Comparing minerals per 1 pound for Roasted Almonds vs Catjang Cowpeas:
- 1 pound of Roasted Almonds has 3.2 times more Calcium and 1.4 times more Manganese than Catjang Cowpeas.
- While 1 lb of Raw Catjang Cowpeas contains 2.7 times more Iron, 1.9 times more Potassium, 4.6 times more Selenium, 19.3 times more Sodium and 1.8 times more Zinc than Dry Roasted Almonds.

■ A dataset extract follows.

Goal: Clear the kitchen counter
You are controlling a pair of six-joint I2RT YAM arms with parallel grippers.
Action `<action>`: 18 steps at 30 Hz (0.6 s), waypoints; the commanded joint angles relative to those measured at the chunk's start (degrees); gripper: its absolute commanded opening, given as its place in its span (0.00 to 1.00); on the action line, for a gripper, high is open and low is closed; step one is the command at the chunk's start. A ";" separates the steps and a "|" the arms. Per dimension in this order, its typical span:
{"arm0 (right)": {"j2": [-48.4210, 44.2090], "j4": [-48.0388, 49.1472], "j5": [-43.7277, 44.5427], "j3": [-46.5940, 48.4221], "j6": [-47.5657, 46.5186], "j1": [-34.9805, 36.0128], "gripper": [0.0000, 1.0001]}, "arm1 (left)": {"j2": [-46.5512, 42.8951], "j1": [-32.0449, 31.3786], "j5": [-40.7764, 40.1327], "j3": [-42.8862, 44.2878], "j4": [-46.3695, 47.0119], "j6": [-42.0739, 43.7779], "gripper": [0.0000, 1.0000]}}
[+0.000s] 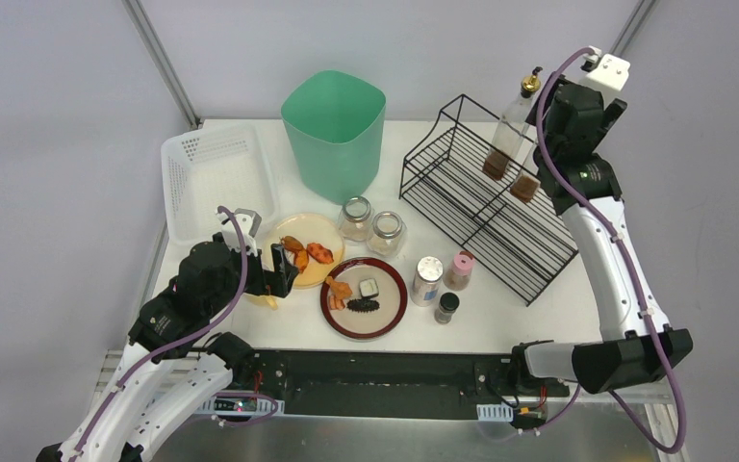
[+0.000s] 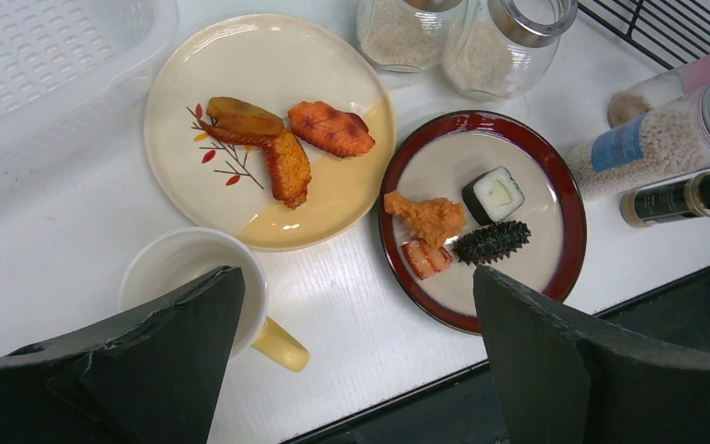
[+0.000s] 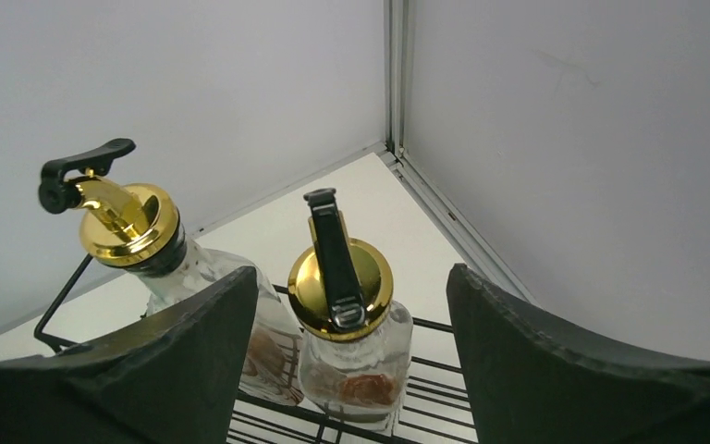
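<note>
The kitchen counter (image 1: 486, 322) is the wide white top under everything; near the middle of its front edge sits a red-rimmed plate (image 1: 390, 298) with a fried lump, a sushi roll, a small orange piece and a dark spiky piece on it; just left of that plate is a cream plate (image 1: 313, 229) with three orange-brown pieces of food; nearer the front than the cream plate stands a white mug (image 2: 176, 264) with a yellow handle, its inside partly hidden; just behind the red-rimmed plate are two glass jars (image 1: 355, 218) (image 1: 386, 234) of pale grains; just right of it stand a silver-lidded shaker (image 1: 427, 280) of white grains, a pink-lidded shaker (image 1: 460, 270) and a small dark bottle (image 1: 446, 307); further behind it are a green bin (image 1: 333, 135) and, back left, a white basket (image 1: 216, 183); back right is a black wire rack (image 1: 486, 207) carrying two glass bottles (image 3: 162, 268) (image 3: 351, 324) with gold spouts and something brown at the bottom; the left gripper (image 2: 356, 273) hangs left of the red-rimmed plate, jaws spread wide and holding nothing, one finger over the mug; the right gripper (image 3: 349, 277) is over the rack, jaws apart on either side of the nearer bottle, with a gap showing on each side
</note>
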 commanded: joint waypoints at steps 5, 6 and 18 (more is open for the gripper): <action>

- Both Roasted Almonds and Catjang Cowpeas contain similar levels of Copper, Magnesium and Phosphorus per one pound.
Comparison of macro-nutrients per 1 pound:
- 1 pound of Roasted Almonds has 1.7 times more Energy, 25.4 times more Fat, 7.5 times more Saturated Fat and 23 times more Omega 6 than Catjang Cowpeas.
- While 1 lb of Raw Catjang Cowpeas contains 32.6 times more Omega 3 and 2.8 times more Carbohydrate than Dry Roasted Almonds.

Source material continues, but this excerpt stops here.